Make the script executable: chmod +x /opt/etc/init.d/S80frr.


3. Diagnostics and debugging

To enter the interactive router console run:

vtysh

Key session monitoring commands:

  • show bgp summary — check neighbor state. Desired status: Established.
  • show ip bgp — view BGP prefix table.
  • show ip bgp neighbors 10.255.0.1 received-routes — routes received from the neighbor (requires soft-reconfiguration enabled).
  • show ip route bgp — routes successfully injected from BGP into the Zebra subsystem.

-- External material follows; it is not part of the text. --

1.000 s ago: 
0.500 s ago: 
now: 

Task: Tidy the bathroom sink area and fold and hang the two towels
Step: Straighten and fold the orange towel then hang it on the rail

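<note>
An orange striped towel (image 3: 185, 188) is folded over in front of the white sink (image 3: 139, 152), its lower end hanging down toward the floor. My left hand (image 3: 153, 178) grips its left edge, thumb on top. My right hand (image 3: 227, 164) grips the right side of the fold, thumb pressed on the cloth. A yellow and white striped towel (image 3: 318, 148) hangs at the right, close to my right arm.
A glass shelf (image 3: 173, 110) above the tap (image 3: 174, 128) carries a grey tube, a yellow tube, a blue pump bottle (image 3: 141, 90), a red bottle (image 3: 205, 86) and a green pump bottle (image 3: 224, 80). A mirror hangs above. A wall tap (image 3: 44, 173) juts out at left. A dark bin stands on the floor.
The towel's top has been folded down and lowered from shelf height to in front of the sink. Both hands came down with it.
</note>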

Exit the console with exit. To ensure that routes have been injected directly into the kernel of the Keenetic itself run from the main shell:

ip route show proto bgp

Typical faults

  1. Session stuck in Active/Connect: Check TCP/179 reachability with nc -vz 10.255.0.1 179. Check KeeneticOS built-in firewall rules — they may block incoming traffic on the tunnel interface.
  2. Session is active (Established) but no prefixes: Error in prefix-list. Verify that filters are not blocking announcements on either side.
  3. After router reboot configuration disappears: An Entware peculiarity. Services are initialized only after the disk with the EXT4 filesystem is fully mounted. Ensure the parent script rc.unslung has run.

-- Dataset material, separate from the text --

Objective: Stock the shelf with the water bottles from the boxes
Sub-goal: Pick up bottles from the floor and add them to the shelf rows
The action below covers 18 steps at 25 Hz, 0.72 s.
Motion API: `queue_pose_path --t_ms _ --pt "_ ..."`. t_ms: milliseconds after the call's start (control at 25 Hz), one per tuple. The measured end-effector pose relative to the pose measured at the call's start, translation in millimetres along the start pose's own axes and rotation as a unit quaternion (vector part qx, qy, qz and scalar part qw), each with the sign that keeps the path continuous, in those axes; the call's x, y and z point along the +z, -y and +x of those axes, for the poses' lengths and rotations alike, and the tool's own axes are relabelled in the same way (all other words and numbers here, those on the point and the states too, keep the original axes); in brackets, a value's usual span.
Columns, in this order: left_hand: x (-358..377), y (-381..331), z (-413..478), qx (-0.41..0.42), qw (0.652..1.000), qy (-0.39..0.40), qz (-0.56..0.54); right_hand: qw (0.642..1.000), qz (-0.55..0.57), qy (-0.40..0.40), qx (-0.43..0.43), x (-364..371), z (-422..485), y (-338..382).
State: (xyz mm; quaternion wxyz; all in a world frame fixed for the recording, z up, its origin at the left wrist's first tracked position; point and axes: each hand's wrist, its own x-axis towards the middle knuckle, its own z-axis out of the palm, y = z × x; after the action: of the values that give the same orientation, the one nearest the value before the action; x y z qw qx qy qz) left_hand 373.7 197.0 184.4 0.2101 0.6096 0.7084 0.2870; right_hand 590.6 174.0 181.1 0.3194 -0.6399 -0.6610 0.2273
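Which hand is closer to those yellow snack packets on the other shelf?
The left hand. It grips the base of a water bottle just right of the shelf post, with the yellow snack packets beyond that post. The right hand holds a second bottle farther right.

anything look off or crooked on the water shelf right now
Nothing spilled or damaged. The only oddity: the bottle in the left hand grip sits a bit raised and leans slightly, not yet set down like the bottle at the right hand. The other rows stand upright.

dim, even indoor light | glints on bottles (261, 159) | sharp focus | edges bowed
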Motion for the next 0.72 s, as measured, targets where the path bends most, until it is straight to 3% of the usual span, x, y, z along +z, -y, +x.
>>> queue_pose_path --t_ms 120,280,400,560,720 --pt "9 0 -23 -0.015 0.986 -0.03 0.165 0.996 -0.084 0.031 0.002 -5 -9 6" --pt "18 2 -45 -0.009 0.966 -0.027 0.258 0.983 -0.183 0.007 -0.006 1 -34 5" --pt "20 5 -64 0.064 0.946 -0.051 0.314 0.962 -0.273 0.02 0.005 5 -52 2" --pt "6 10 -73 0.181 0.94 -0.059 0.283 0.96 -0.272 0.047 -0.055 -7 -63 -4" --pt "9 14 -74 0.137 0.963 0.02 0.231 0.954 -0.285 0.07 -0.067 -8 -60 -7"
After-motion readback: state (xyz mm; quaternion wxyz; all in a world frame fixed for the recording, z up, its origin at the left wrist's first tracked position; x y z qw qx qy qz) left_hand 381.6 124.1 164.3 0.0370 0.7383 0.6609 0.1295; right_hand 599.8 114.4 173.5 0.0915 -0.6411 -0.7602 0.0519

4. Potential drawbacks of the solution

Despite the attractiveness of the scheme, running FRR on Keenetic carries architectural risks:

  • Conflict with KeeneticOS routing logic (NDM): The Keenetic OS kernel strictly controls its routing tables, Multi-WAN logic (policy routing), interface bindings and hardware offload (PPE/WhNat). Routes injected by a third-party zebra daemon directly into the Linux kernel are not visible in the Keenetic web interface. This can lead to hard-to-diagnose conflicts (for example, traffic going out via the wrong WAN interface due to table priorities).
  • Fragility of storage subsystem: If the USB flash drive fails or is unmounted due to a power failure — the whole network will go down because Entware daemons become unavailable.
  • Resource consumption: Even a small instability on the neighbor side (route flapping) will cause constant route recalculation, which can load a weak SOHO router CPU to 100% and paralyze its other functions.

Conclusion

Using BGP on Keenetic via Entware and FRR is a working, flexible but specialized tool. It is ideal for geeky installations, home labs and connecting remote points when deploying a dedicated server is impractical.

For stable commercial use (Production Enterprise) the priority choice remains moving BGP to dedicated virtual machines or using specialized devices (VyOS, MikroTik, Juniper) designed from the ground up for dynamic routing tasks.